After digging I found that all the data preprocessing I did (adding extra calculated columns, imputation, converting categorical columns from numerical) has to be done prior to data partition to get train and test sets.

My doubt is if I do it after splitting how can the predictor node know about my changes because I created new target variable column based on numeric column in the dataset. When I do it on test data how can I even use the target variable which doesn't even exist in predictor node.

And also read somewhere that all the steps I did before, I must do it on test data as well. Is it really the case? I feel this is too tedious for replicating every data cleaning step on test data.

Even if do the cleaning after splitting what difference does it really make.

I'm an absolute beginner please help me out and if you could provide answers specific to knime platform it would be much helpful. Thanks in advance

Describe everything in the question.

1

There are 1 answers

0
Vatsal Maheshwari On

You should do all preprocessing steps on both train and test. Drop your prediction column (Y variable) from test. Train the model on train dataset and predict on test set. Compare the predictions (YP) with Y to derive goodness metrics such as accuracy, rmse etc.

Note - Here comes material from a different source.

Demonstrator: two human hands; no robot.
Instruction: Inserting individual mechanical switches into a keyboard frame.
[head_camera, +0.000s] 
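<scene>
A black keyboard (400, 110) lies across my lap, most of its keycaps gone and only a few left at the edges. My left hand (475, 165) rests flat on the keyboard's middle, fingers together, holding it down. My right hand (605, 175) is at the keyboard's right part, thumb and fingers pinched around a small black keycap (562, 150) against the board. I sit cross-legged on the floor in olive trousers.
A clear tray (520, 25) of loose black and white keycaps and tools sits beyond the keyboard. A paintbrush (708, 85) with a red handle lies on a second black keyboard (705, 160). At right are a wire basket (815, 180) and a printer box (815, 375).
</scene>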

The reason that you would want to do this separately is because you might compute some metrics that contribute to information leak. For example if you create an index of values of an independent variable - as X/mean(X) then the denominator leaks information from the entire dataset to the new variable. Hence, it is recommended to do the preprocessing separately. Incase, you are doing record level transformations only, I see no harm in combined preprocessing both.